# Your task
Only the lines from the beginning of the data through the line holding "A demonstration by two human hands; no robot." belong in the answer, printed exactly and without pictures.

# Data provided
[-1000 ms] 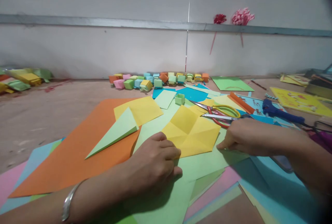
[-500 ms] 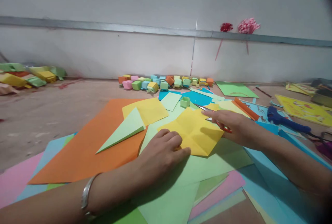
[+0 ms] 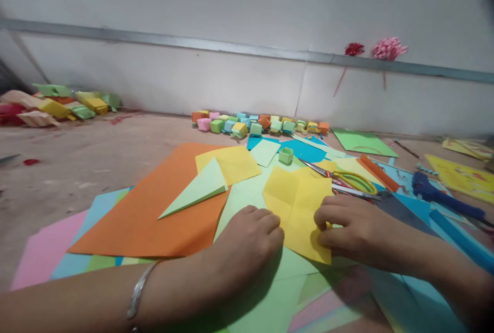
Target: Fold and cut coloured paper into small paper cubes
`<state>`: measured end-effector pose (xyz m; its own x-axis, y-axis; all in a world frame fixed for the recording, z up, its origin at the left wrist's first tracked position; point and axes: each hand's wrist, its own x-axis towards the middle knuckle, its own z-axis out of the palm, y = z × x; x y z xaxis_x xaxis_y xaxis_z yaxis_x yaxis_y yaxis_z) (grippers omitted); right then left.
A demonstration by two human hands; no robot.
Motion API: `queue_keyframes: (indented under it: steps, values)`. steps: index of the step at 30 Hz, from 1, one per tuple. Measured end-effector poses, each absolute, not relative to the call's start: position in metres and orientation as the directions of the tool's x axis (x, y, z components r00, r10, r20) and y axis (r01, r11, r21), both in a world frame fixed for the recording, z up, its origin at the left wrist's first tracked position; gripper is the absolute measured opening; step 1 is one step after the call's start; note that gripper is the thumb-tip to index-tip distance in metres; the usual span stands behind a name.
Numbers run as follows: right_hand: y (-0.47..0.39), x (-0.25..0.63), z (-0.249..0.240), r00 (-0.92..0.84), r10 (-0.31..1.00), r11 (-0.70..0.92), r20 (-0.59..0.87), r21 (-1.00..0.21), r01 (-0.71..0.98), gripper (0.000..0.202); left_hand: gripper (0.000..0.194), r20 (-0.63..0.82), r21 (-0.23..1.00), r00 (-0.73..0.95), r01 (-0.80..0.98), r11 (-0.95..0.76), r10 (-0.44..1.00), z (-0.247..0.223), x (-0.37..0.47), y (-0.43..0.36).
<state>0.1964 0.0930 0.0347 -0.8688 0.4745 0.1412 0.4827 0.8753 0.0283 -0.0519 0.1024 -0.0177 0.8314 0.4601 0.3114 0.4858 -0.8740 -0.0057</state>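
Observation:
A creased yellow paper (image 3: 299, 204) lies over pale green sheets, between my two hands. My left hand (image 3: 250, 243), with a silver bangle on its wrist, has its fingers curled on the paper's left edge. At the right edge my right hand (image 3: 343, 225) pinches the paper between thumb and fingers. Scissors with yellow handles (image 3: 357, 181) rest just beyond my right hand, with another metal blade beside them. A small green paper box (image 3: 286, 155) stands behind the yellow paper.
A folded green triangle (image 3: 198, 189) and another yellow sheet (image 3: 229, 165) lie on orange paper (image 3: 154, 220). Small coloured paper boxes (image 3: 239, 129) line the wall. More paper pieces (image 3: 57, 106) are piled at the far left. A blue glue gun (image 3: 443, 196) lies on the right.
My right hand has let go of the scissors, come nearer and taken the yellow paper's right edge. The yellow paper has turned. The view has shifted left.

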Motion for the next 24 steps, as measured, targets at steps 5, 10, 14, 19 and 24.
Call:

# Exercise output
[-1000 ms] 
[-500 ms] 
[+0 ms] 
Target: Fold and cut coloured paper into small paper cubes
`<state>`: measured end-effector pose (xyz m; its own x-axis, y-axis; all in a world frame fixed for the recording, z up, its origin at the left wrist's first tracked position; point and axes: each hand's wrist, its own x-axis towards the middle knuckle, its own z-axis out of the palm, y = z × x; x y z xaxis_x xaxis_y xaxis_z yaxis_x yaxis_y yaxis_z) (grippers omitted); right then left.
A demonstration by two human hands; no robot.

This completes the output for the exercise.